Lawrence M. Friedman, Dead Hands: A Social History of Wills, Trusts, and Inheritance Law (Stanford University Press, 2009) 230 pp.

I opened Lawrence Friedman’s Dead Hands: A Social History of Wills, Trusts and Inheritance Law already sold on his central premise: “[b]ig changes in the law of succession necessarily reflect big changes in society” and “smaller, more technical changes” can be just as interesting to those who care about “social meaning and the impact of the law.” My predisposition to agree with Friedman may explain why I was both admiring and disappointed as I read the book.

Let’s begin with the admiration. Friedman deftly weaves explanation of technical legal doctrines, case summaries, and description of the historical and sociological changes that have prompted reform of estates and trusts law. His chapter on the rule against perpetuities illustrates the point. Readers get a two-page comprehensible summary of the rule’s operation and idiosyncrasies, a brief explanation of various reforms, and the observation that reforms accept the rule’s underlying premise that dead hand control must eventually end. Then Friedman discusses the move to outright abolition of the rule, notes how banks anxious to attract trust monies lobbied for abolition, and seizes the opportunity to mention asset protection trusts. Friedman next writes that abolition and asset protection trusts would not be possible “without a bigger, broader change in the culture,” namely (quoting Joel Dobris) “we like rich folks these days.” Friedman then discusses how culture has changed in ways that make ordinary people feel as though they can relate to the rich. (One might wonder whether this affection for the wealthy will survive the Great Recession.) Last, Friedman speculates about whether abolition of the rule or asset protection trusts pose any real danger to the polity and concludes that neither should keep us up at night. I’m breathless just thinking about all that Friedman manages to cover in this 14-page chapter. Indeed, the same can be said about the entire book. Friedman traverses a tremendous amount of ground in 230 pages: intestacy, wills, will contests, will substitutes, dynastic and caretaker trusts, charitable giving, taxes, and of course the rule against perpetuities. Friedman touches on everything that is likely to be covered in an introductory Estates and Trusts course, plus more.

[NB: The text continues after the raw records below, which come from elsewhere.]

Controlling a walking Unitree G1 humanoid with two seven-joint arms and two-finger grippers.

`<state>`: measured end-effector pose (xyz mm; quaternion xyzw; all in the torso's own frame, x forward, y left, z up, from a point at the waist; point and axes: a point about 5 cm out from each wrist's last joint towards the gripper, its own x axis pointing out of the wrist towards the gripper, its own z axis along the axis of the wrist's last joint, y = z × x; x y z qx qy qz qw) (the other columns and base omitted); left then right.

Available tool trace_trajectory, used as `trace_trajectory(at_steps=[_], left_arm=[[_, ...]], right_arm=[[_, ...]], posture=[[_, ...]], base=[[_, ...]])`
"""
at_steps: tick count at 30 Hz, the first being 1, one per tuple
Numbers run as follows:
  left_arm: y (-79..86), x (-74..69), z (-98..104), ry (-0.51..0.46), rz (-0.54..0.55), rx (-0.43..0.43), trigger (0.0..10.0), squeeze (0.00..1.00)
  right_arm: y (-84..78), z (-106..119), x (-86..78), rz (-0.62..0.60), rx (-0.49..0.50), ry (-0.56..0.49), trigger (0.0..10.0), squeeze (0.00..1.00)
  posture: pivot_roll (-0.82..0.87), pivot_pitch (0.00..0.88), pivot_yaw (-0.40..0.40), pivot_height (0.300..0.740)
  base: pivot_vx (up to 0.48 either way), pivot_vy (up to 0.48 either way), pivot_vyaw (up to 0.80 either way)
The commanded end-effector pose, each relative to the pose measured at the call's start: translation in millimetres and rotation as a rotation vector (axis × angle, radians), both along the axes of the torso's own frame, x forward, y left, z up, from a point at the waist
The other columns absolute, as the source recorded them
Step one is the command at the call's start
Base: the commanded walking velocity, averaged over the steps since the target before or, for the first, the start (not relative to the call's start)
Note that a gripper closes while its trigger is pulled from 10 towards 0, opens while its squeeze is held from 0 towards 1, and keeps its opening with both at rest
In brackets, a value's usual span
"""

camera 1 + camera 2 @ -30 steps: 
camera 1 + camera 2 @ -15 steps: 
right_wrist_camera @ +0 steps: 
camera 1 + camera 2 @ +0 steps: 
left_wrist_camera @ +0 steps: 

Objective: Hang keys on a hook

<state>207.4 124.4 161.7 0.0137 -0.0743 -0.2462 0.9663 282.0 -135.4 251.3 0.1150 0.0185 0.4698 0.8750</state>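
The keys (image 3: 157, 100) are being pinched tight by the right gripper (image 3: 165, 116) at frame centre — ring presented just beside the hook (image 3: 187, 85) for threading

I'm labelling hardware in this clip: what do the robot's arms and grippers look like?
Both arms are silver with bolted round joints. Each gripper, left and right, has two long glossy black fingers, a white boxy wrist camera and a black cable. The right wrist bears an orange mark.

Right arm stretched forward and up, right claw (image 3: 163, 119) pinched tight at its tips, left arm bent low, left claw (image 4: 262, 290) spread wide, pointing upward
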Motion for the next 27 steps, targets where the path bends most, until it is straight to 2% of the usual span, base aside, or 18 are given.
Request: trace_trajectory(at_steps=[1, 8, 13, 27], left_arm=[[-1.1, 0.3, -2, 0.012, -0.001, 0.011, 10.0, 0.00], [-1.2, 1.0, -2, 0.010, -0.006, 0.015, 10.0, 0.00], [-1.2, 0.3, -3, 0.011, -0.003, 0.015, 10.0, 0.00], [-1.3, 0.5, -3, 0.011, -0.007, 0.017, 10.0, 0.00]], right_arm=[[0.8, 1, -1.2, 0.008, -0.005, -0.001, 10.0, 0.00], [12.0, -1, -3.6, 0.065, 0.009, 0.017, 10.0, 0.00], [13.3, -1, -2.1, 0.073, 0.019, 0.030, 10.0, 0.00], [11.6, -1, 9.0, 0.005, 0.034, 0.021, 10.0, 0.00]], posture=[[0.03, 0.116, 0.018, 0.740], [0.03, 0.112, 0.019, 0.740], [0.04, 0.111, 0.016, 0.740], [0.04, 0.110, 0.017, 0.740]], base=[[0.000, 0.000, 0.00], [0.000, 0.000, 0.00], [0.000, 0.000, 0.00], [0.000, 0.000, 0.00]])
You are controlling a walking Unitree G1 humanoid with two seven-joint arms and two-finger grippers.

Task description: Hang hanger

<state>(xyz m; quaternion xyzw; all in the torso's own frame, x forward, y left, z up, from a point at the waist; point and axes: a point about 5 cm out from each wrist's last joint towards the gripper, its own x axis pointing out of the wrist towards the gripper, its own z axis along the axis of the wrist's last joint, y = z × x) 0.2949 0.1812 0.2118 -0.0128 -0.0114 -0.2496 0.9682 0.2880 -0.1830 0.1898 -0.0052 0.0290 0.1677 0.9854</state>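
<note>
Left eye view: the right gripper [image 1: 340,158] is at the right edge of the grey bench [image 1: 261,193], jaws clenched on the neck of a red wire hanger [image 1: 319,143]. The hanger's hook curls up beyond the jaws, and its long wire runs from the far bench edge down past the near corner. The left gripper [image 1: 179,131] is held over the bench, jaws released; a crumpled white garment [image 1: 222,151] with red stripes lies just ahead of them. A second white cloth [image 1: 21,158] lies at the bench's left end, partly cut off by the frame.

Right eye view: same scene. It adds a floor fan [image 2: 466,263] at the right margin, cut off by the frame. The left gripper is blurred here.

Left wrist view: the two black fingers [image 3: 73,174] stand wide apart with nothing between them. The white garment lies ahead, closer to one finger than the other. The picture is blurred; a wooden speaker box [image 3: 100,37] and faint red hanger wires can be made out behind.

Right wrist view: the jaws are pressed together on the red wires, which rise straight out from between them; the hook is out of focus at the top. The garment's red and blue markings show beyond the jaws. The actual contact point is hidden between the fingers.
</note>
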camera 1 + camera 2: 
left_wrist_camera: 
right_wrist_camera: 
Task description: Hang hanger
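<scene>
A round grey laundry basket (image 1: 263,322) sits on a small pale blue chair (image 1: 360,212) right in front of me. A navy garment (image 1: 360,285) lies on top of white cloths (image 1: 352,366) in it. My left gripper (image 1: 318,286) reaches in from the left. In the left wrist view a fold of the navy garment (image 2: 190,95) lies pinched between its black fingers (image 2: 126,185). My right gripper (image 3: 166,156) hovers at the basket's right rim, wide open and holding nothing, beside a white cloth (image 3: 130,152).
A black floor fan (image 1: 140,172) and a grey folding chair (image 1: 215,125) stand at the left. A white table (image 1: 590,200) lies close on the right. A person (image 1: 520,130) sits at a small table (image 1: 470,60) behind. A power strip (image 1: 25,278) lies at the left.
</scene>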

So there is the primary source of the admiration. What about the disappointment? Friedman focuses on the adoption of various reforms and shows how the reform is reflective of broader change. For example, we would not have seen the decline of dower and the fall of the doctrine of coverture without profound changes in societal conceptions of what it means to be a “wife” or “husband.” Similarly, Friedman sees “a trend, or at least the beginning of a trend” as states “respond to changing times” by extending intestacy rights to domestic partners. But the law of estates and trusts does not always follow a linear path forward; sometimes it sputters and stalls. This kind of gear grinding can be just as revealing about the connection between law and society as when reform is achieved. For instance, there was once widespread anticipation that many states would adopt a community property system. Today just nine states have done so. The 1990 Uniform Probate Code (UPC) has an elective share mechanism designed to reflect the principle that all property earned during the marriage belongs equally to both spouses. But some states that otherwise embraced all or part of the UPC have declined to adopt its elective share provisions. The lukewarm reception for community property principles says quite a lot about definitions of “earn” and “own” and societal conceptions of marriage. Friedman spends very little time on the stalls and sputters, even though they too reflect broader societal trends.

The second reason for my disappointment is probably unfair, as I suspect that I am not Friedman’s target audience. Dead Hands is almost entirely descriptive, albeit sometimes brilliantly so. It provides a lens through which to view the law of succession, but is largely agnostic with respect to the content of the law or its future direction. Those who are well-versed in the law of succession will likely already be familiar with much of what Friedman writes, even if they have not yet seen it so nicely explicated. In other words, estates and trusts experts are unlikely to find much in Dead Hands that is truly new to them.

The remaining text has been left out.